Title :
A web pornography patrol system by content-based analysis: In particular text and image
Author :
Polpinij, Jantima ; Sibunruang, Chumsak ; Paungpronpitag, Somnuk ; Chamchong, Rapeeporn ; Chotthanom, Anirut
Author_Institution :
Fac. of Inf., Mahasarakham Univ., Maha Sarakham
Abstract :
A problem of children being exposed to pornographic Web sites on the Internet has led to their safety issues. To prevent the children from these inappropriate materials, an effective Web filtering system is essential. Content-based Web filtering is one of the important techniques to handle and filter inappropriate information on the web. In this paper, we examine a content-based analysis technique to filter the pornographic Web sites. Then, our system consists of two primary content-based filtering techniques such as text and image. For text analysis, the support vector machine (SVM) algorithm and N-gram model based on Bayes´ theorem is applied and experimented to filter pornographic text for both Thai and English language web sites. Meanwhile, we build and examine an image filtering system with a hierarchical image filtering method. It consists of two main processes such as normalized R/G ratio which is using the pixel ratios (red and green color channels) and human composition matrix (HCM) based on skin detection. The empirical results show that our analysis methods of text and image are more effective for pornographic Web filtering.
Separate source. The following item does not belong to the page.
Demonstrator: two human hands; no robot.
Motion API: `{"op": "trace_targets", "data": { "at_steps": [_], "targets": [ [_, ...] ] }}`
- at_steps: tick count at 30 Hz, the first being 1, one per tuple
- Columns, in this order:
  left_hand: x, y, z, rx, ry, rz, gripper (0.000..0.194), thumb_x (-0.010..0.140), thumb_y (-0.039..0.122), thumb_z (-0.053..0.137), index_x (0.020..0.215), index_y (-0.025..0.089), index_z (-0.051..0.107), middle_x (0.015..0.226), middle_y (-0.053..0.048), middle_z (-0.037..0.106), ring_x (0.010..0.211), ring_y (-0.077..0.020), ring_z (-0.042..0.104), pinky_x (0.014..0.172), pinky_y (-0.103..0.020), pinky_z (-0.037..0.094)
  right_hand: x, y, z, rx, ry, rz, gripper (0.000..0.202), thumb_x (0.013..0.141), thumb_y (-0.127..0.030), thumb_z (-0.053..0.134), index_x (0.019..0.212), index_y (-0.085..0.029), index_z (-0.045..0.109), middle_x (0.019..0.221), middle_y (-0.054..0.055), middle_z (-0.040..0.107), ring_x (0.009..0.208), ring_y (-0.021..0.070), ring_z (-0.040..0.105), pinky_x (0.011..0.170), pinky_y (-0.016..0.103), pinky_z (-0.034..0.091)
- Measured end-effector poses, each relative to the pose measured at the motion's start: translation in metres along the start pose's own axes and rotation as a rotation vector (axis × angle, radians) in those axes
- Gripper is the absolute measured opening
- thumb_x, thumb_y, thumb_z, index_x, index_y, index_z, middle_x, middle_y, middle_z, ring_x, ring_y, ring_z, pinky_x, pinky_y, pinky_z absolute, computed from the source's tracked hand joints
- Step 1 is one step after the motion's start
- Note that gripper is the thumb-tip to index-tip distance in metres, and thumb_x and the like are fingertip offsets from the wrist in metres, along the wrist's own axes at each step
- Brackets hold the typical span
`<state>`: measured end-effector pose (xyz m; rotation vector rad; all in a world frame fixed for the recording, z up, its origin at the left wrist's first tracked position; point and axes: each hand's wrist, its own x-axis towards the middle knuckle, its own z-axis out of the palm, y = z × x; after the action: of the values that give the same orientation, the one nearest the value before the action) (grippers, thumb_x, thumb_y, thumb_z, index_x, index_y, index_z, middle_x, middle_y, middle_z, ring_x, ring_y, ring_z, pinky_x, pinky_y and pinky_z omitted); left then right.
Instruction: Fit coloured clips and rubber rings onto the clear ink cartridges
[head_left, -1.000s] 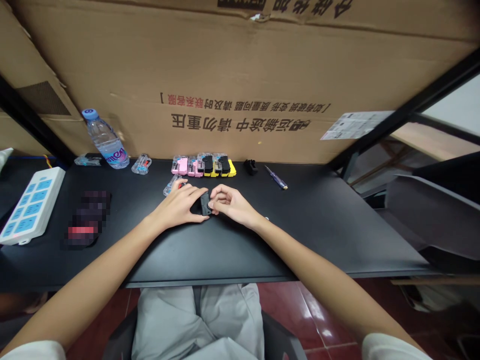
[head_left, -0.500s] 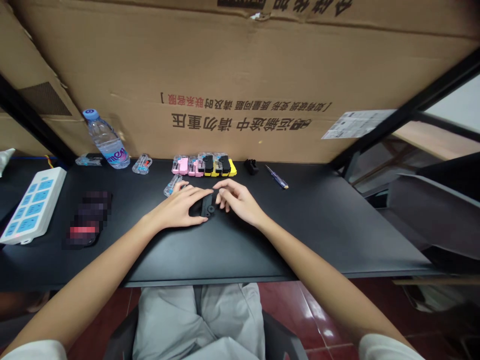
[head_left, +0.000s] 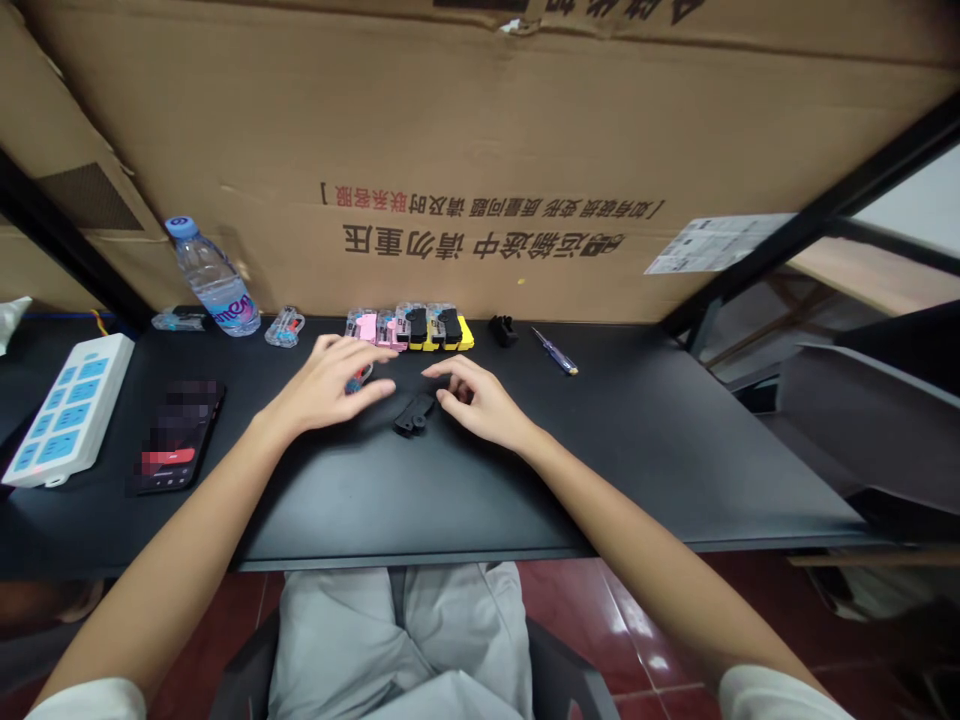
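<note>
A small black plastic part [head_left: 412,416] with a round boss lies on the black table between my hands. My left hand [head_left: 322,388] hovers left of it, thumb and fingers apart and nothing in its grasp. Under those fingers, a clear plastic piece with red and blue inside [head_left: 361,378] is mostly hidden. Just right of the black part is my right hand [head_left: 484,405], its fingers loosely curled and the thumb apart, holding nothing that I can see.
Along the cardboard at the back stand a row of pink, yellow and black clear-cased pieces [head_left: 416,328], another black part [head_left: 503,330] and a screwdriver [head_left: 555,352]. To the left are a water bottle [head_left: 217,280], another clear piece [head_left: 285,327], a phone [head_left: 180,440] and a power strip [head_left: 71,410].
My left hand has let go of the black part and moved left and up over the clear piece. The black part now lies turned on the table. My right hand has barely moved.
</note>
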<state>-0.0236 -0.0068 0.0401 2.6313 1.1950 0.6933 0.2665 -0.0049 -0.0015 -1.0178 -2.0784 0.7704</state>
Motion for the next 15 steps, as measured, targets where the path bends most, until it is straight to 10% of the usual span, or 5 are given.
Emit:
{"op": "trace_targets", "data": {
  "at_steps": [7, 15],
  "targets": [
    [0.0, -0.014, -0.009, 0.202, -0.081, -0.524, 0.056, 0.098, 0.073, 0.056, 0.11, 0.022, 0.074, 0.103, -0.009, 0.079, 0.096, -0.0321, 0.074, 0.081, -0.038, 0.05, -0.003, -0.002, -0.004, -0.15, -0.257, -0.181, 0.046, 0.094, -0.016, 0.066, 0.139, -0.027, 0.073, 0.14, 0.01, 0.071, 0.12, 0.029, 0.062, 0.11, 0.05, 0.047],
    [-0.002, -0.014, -0.001, 0.006, -0.264, -0.511, 0.055, 0.081, 0.075, 0.075, 0.095, 0.023, 0.069, 0.094, -0.008, 0.08, 0.083, -0.0292, 0.075, 0.066, -0.032, 0.045, -0.001, 0.0, -0.003, -0.002, -0.168, -0.055, 0.036, 0.101, -0.039, 0.071, 0.133, -0.024, 0.075, 0.115, 0.01, 0.076, 0.092, 0.0223, 0.067, 0.083, 0.036, 0.055]
  ]
}}
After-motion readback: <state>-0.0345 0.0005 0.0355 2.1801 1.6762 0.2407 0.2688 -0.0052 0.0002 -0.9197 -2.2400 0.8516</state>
Finally, we have modeled a pornographic web filter using content-based analysis into our Anti-X system.
Keywords :
Internet; Web sites; image colour analysis; security of data; support vector machines; text analysis; Bayes theorem; Internet; N-gram model; Web pornography patrol system; anti-X system; content-based Web filtering; content-based analysis; human composition matrix; pornographic Web sites; support vector machine algorithm; text analysis; Color; Humans; Image analysis; Information filtering; Information filters; Internet; Natural languages; Safety; Support vector machines; Text analysis; Content-based analysis; Image filtering; Pornographic web filtering; Text filtering;
Conference_Titel :
Systems, Man and Cybernetics, 2008. SMC 2008. IEEE International Conference on
Conference_Location :
Singapore
Print_ISBN :
978-1-4244-2383-5
Electronic_ISBN :
1062-922X
DOI :
10.1109/ICSMC.2008.4811326